For security and shared IP (using the same IP with multiple computers) your actually computer is separated from the Internet via a router. You can configure your routers (called port forwarding) to send the connection from the outside to your specific computer used for your server.

While there are many type of servers, most likely you are referring to a Web Page Server. This is port 80. So you will configure your router to forward connections from the outside that is trying to communicate to port 80 to your Web Server.

A list of things you might want to look at is:

  • Static IP from Internet service provider
  • Domain registration
  • Router for port forwarding traffic to your desired computer
  • @user68186 People are trying to use their Ubuntu for many things. He's trying to do something separate than the average user who might either use his computer for games, accounting, or word processing. Sep 10 '16 at 11:41

I am going to modify my answer for How to securely ssh into a machine at home over the internet.

Web servers run on port 80 by default, so we will be dealing with this for the whole answer.

Also note that some ISPs block incoming connections on port 80 (among others), so you may need to use a non-standard port, like HTTP-Secondary: 8080.

The first thing you want to do is make sure your web server works. Access the server's local IP from on the local network and make sure everything works how you want it.

Once you get that working, the next thing you need to do is set the server to a static local IP. You can set that in System Settings --> Network. Since your router is still assigning IP addresses, it might assign the one you choose to another computer, which will cause a conflict.

To avoid IP address conflicts, tell the router's DHCP settings (or if you have a separate DHCP server, tell it) that the server's IP is taken (reserve it in the DHCP settings).

Now that you have a static IP, you need to configure port forwarding. Most routers have settings for this, but not all. If yours doesn't, you'll need to get another router that does. Find the settings and forward port 80 to the IP address you gave your server.
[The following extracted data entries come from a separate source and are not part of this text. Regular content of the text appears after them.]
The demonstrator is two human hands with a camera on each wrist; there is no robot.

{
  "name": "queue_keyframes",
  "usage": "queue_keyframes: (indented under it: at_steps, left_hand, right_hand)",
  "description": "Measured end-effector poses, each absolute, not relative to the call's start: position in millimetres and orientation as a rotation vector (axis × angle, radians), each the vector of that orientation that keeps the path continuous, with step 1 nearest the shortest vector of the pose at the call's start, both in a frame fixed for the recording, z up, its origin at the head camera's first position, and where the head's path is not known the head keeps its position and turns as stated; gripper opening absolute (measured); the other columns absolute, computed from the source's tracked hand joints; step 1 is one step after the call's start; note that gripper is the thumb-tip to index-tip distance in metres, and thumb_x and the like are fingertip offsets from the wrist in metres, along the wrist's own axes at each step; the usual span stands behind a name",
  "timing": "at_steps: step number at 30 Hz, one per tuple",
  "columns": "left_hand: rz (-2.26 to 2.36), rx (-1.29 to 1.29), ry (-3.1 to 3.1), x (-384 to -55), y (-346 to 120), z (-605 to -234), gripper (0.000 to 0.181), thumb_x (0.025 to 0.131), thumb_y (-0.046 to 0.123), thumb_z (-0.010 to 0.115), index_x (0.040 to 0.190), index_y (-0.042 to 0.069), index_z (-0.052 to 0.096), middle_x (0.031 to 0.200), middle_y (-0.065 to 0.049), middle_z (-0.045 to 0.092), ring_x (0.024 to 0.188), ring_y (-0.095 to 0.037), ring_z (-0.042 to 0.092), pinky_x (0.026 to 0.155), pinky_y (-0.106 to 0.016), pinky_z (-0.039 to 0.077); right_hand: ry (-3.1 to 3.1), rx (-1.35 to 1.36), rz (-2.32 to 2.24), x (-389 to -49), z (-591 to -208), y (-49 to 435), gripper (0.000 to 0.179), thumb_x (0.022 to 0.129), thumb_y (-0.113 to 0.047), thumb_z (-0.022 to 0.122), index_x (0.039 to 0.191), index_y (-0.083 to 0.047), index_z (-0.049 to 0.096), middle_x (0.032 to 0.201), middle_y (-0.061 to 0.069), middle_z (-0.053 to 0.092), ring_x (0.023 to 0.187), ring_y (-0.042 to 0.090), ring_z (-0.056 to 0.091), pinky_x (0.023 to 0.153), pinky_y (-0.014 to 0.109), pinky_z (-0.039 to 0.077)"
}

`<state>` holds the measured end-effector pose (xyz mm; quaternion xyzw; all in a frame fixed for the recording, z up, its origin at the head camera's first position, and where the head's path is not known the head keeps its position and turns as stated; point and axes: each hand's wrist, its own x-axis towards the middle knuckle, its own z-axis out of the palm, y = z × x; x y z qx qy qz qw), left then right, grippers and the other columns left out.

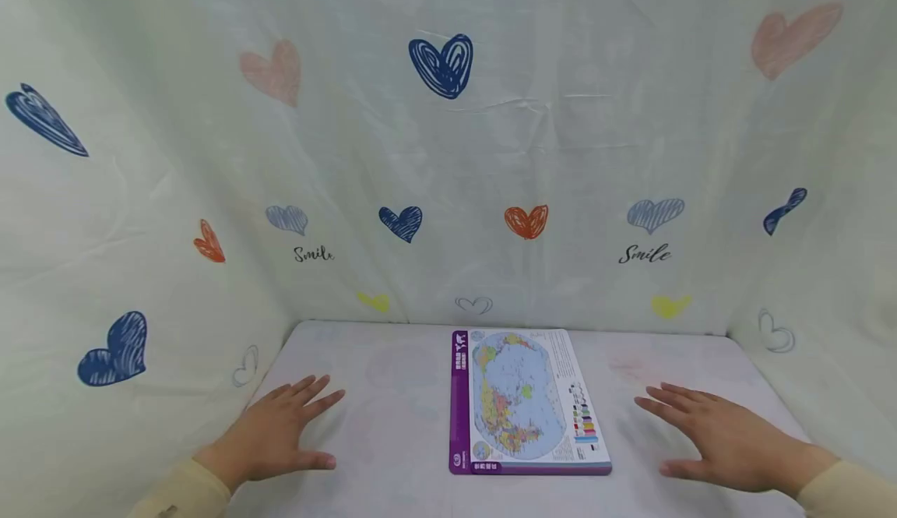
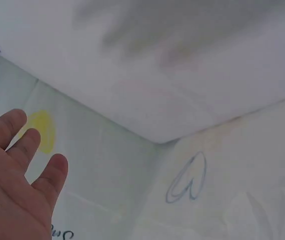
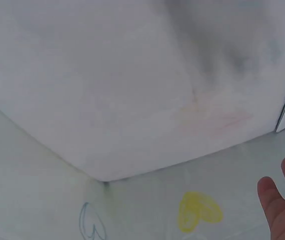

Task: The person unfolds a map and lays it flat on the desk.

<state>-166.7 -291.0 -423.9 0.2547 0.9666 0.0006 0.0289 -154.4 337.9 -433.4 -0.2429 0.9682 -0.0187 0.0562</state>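
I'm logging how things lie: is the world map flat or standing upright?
Flat: the world map lies on the white table, its printed face turned up toward the head camera.

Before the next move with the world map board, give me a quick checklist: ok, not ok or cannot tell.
1. Left hand free: ok, fingers spread, holding nothing.
2. Right hand free: ok, fingers extended, holding nothing.
3. Map board lying map side up on the table: ok, between the hands.
4. Either hand in contact with the board: not ok, both are apart from it.
5. Board well in from the table's far edge: not ok, its far side lies at or very near it.
6. Board's underside: cannot tell, hidden.
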Motion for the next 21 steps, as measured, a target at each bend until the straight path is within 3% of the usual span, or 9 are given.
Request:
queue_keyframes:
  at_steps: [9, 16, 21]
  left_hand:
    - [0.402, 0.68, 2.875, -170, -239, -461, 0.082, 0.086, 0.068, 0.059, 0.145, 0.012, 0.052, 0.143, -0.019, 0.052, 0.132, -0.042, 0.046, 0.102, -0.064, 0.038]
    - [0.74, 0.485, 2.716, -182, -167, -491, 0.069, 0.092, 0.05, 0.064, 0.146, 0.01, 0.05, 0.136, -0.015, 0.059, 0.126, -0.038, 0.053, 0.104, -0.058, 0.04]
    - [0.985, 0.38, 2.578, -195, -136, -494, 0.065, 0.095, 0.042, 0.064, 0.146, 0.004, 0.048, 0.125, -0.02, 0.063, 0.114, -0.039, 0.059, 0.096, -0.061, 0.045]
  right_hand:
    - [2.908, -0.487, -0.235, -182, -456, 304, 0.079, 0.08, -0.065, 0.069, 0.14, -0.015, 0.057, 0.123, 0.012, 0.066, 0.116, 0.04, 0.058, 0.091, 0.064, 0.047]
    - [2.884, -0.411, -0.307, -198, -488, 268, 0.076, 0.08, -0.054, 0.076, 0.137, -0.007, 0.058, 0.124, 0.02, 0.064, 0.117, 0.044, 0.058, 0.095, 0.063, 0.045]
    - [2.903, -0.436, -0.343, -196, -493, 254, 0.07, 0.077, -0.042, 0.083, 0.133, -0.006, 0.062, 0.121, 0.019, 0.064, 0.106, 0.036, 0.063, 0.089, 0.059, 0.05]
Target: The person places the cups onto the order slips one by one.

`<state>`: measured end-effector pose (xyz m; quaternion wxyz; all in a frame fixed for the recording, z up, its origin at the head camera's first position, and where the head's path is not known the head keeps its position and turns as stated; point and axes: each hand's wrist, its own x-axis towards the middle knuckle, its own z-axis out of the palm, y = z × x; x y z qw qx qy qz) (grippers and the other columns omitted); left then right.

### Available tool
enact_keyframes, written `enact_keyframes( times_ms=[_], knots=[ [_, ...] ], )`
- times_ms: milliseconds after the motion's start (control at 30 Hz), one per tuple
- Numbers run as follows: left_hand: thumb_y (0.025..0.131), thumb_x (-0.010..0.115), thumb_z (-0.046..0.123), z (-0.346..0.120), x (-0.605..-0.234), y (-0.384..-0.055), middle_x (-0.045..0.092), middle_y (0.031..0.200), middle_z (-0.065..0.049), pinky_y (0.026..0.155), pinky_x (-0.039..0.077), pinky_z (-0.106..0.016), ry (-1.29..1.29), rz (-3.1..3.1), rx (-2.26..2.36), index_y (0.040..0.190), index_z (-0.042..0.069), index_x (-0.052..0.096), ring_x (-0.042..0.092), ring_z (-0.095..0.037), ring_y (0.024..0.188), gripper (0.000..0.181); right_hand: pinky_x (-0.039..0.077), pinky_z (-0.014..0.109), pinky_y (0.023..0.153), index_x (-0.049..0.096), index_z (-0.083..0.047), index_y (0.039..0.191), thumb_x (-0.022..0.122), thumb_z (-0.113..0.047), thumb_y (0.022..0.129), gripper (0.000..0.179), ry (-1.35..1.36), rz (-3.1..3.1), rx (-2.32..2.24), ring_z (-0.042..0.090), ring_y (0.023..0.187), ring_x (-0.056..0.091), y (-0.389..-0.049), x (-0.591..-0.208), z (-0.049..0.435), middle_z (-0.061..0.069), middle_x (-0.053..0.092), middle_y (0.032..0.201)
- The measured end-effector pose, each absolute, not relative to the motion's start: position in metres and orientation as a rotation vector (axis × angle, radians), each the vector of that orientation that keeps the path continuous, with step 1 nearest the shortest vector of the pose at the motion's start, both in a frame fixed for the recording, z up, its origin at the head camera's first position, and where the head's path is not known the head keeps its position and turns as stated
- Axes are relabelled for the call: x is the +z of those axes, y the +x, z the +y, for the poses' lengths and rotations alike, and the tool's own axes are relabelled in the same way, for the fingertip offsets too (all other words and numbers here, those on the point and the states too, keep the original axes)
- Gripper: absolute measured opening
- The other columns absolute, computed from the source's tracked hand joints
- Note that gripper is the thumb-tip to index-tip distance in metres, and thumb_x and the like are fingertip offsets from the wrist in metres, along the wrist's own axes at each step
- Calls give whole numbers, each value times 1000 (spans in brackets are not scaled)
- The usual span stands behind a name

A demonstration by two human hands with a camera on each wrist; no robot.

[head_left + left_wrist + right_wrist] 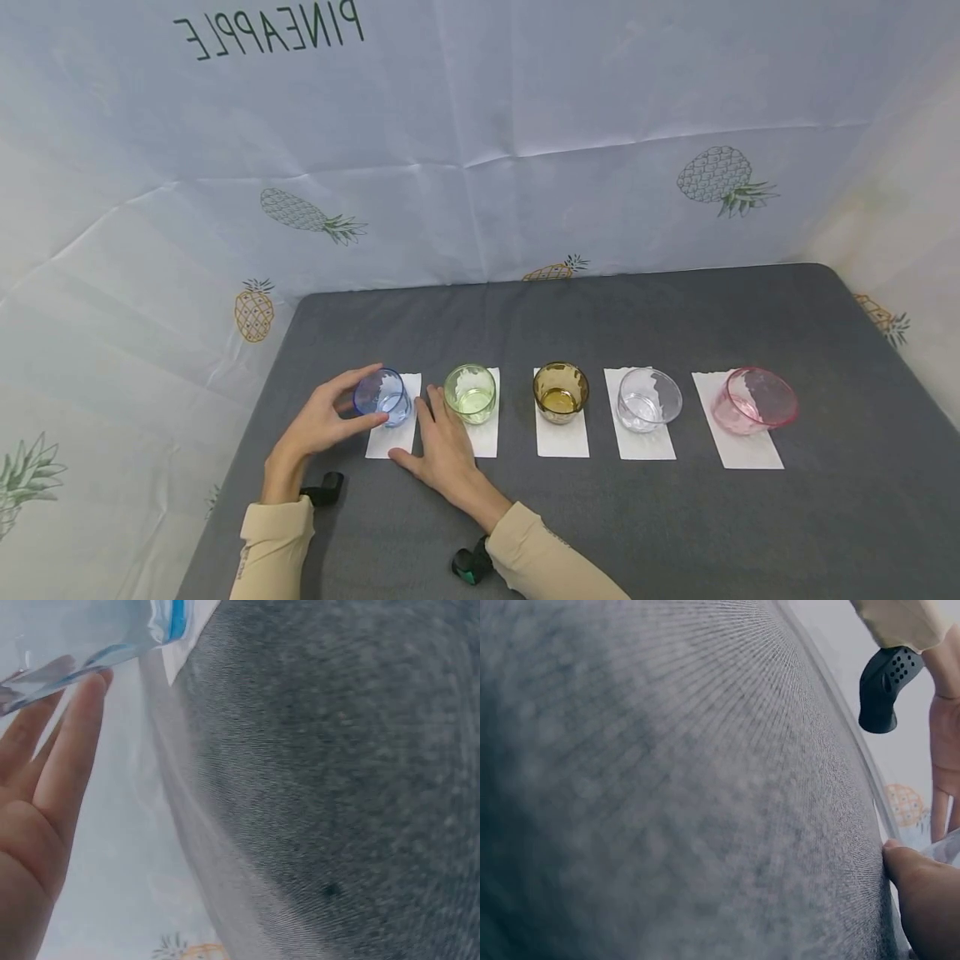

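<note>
At the left end of a row of glasses, my left hand (318, 425) holds a blue glass (384, 398) between thumb and fingers. In the left wrist view, the fingers (71, 757) meet the side of that clear, blue-tinted glass (97, 634). Under it lies a white paper (380, 445). My right hand (447, 454) lies low over the table between the blue glass and a green glass (471, 393), fingers extended and thumb spread toward the blue glass's paper. In the right wrist view, the right thumb (922, 885) shows at the lower right.
To the right stand an amber glass (561, 392), a clear glass (648, 400) and a pink glass (753, 402), each on white paper. Dark grey cloth (675, 533) covers the table. A pineapple-print curtain (480, 208) hangs behind. Black wrist devices (324, 489) sit at both cuffs.
</note>
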<state>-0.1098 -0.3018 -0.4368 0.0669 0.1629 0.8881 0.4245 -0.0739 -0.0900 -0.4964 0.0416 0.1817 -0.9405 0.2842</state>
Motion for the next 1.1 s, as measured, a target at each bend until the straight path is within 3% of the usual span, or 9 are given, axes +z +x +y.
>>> enact_keyframes(
  times_ms=[300, 633, 833, 1000, 1100],
  knots=[
    [86, 83, 17, -301, -434, -111, 50, 152, -24, 101, 51, -62, 462, 2656, 1268, 150, 4, 49, 57, -47, 132, 74, 44, 44, 118, 55, -4, 145, 74, -54, 89, 77, 583, -2884, 818, 35, 149, 43, -72, -496, -91, 20, 45, 157],
    [89, 80, 15, -302, -435, -109, 47, 154, -26, 98, 55, -59, 448, 2655, 1281, 152, 3, 45, 55, -49, 132, 73, 45, 43, 118, 50, 3, 147, 69, -50, 95, 76, 783, -2849, 811, 38, 144, 48, -55, -480, -79, 22, 48, 154],
    [90, 79, 18, -300, -439, -106, 43, 156, -27, 101, 51, -62, 500, 2718, 1216, 157, 3, 36, 53, -51, 135, 81, 50, 44, 112, 59, -11, 143, 67, -49, 97, 61, 945, -2757, 803, 32, 140, 54, -33, -463, -45, 14, 56, 149],
    [91, 76, 21, -298, -439, -101, 38, 159, -28, 111, 42, -64, 486, 2849, 1128, 164, 6, 18, 43, -48, 144, 94, 53, 45, 106, 65, -18, 138, 69, -50, 95, 53, 970, -2536, 781, 30, 137, 57, -20, -450, -5, 10, 59, 146],
    [90, 74, 25, -298, -436, -95, 34, 162, -26, 112, 36, -70, 445, 2978, 1045, 164, 10, 18, 35, -47, 148, 94, 52, 46, 107, 66, -18, 135, 62, -53, 98, 51, 922, -2430, 734, 31, 135, 58, -20, -444, 26, 11, 61, 144]
  ],
)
Now, here's the tricky part. I know you said you don't want a domain, but you might have to get one, since most ISPs give dynamic public addresses. If this is changing constantly, it's going to be hard to give users the new IP every time it changes.

You could ask the ISP for a static public IP, but that probably won't work, especially is that ISP is one who blocks incoming connections on port 80. Instead, you can try Dynamic DNS. Using either your router or a program you install on an always-on computer on the LAN, this service will give you a free subdomain that always points to to your ever-changing IP.

Once you set that up, you can refer people to the subdomain until you get a real domain. If you do get a full domain, you will need to point www and domain.x as CNAME records to the Dynamic DNS subdomain you have.

  • No-IP will give you a free Dynamic DNS subdomain. You will need to install the DUC (Dynamic Update Client) on an always-on computer. Some routers may have an option for integration with this service, but it won't work, as No-IP has discontinued router integration.

  • ChangeIP is another Dynamic DNS solution. You get a free subdomain and a DUC. This one also allows you to use your router instead of a DUC, if it supports it.

  • Freenom. This isn't a Dynamic DNS service, but it is useful, as you will be able to get free domains. They aren't normal .com or .net domains, but they are free.

  • CloudFlare. This is a DNS management and website protection service. It stands between the client and the domain registrar. I recommend using this as well as a domain, since it will be much easier to set CNAME records and point your domain to the subdomain from the Dynamic DNS service.

Of course, if you already have a static IP (I don't know how to tell), then you can ignore all the Dynamic DNS and CloudFlare stuff and just give people your public IP.